The 5 Pieces Of Property Investment Advice That No-One Ever Told You

Property Investment

Buying property these days is not just about making a home for yourself and your family anymore. Rather, it is increasingly seen more as a long term investment for the future. And this holds particularly true as the political turmoil sweeping the globe has turned many well known and trusted investment options such as stock markets, the energy sector, precious metals and even liquid currency into highly unstable avenues for investment.

But unlike the stock exchange for example, investing in the property market is a far bigger investment than most other options. This is why a lot of care, planning and foresight has to be has to be taken before making such an investment. Here are some tips that may help you make that all important decision.

1. Sit on it

Once you buy a particular property and have paid all relevant taxes and costs, all you have to do is to wait till real estate prices in that particular locality increase, which would in turn enable you to make a windfall. This holds true even more so for Australia since the property market ‘Down Under’ is widely considered to be one of the safest investments in the world and as a result many speculators and long term investors prefer to ‘park’ their funds in the real estate sector here. This means an almost inevitable rise in property prices in the long run.

2. Flipping

This form of property investment is the diametrical opposite to the better known ‘Buy and Hold’ investment theory. Basically, it means very short term investments ranging from a few days to a few weeks and offloading the same as soon as there is the slightest increase in prices. ‘Flippers tend to work on the basis of the slight turbulence that occurs frequently in the market.

3. Cash on Cash returns

Real Estate investments, unlike many other types of investments, are more than capable of creating a ‘Cash-on-Cash returns’ scenario for the prospective investor. Though most real estate experts would not say it, but this is by far and wide one of the most common and simple return formats in the Real Estate industry in Australia.
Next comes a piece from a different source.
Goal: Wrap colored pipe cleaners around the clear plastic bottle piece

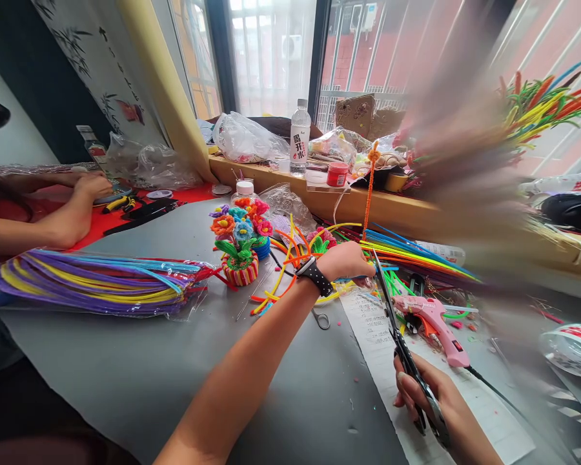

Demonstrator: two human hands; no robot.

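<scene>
My left hand (346, 263), with a dark dotted watch strap on its wrist, is closed over the middle of the table. An orange pipe cleaner (368, 200) with a small curled flower at its top rises upright from behind its fingers; the grip itself is hidden. In my right hand (426, 387) are long black scissors (405, 355), their tips pointing up close beside the left fingers. Below the scissors lies a sheet of paper with writing (377, 342). A pink glue gun (438, 326) rests just right of the blades.
Pipe-cleaner flowers in a striped pot (241, 272) stand left of my hand. Bagged pipe cleaners (101, 281) lie further left, near another person's arm (53, 229). A water bottle (300, 139) stands on the sill. A blurred shape (465, 148) covers the right side.
</scene>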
Here is how it works:

Effective gross income $160,000
Less: operating expenses ($50,000)
Net operating income $110,000

Total investment (all-cash) $1,000,000

Cash-on-cash return = $110,000 = 11.0%

4. Earning though rent

When a person thinks about real estate investments, more often than not, he or she is thinking about buying a property and then waiting for property prices to rise till the property may later be sold for a hefty profit. But a far easier way of earning would be though the simple expedient of renting the property for a safe and sustainable source of income.

5. Patience vs. speculation

Many people believe that entering the property market, especially one as lucrative as the Australian real estate sector, is a sure-fire means of becoming a millionaire over night. But that is not the case; in fact, taking advantage of the market’s turbulence is pure speculation at best. Sometimes, such ventures may yield a sizable profit, sometimes they may not. This is why it may be prudent to study the market and be prepared for the ‘long haul.’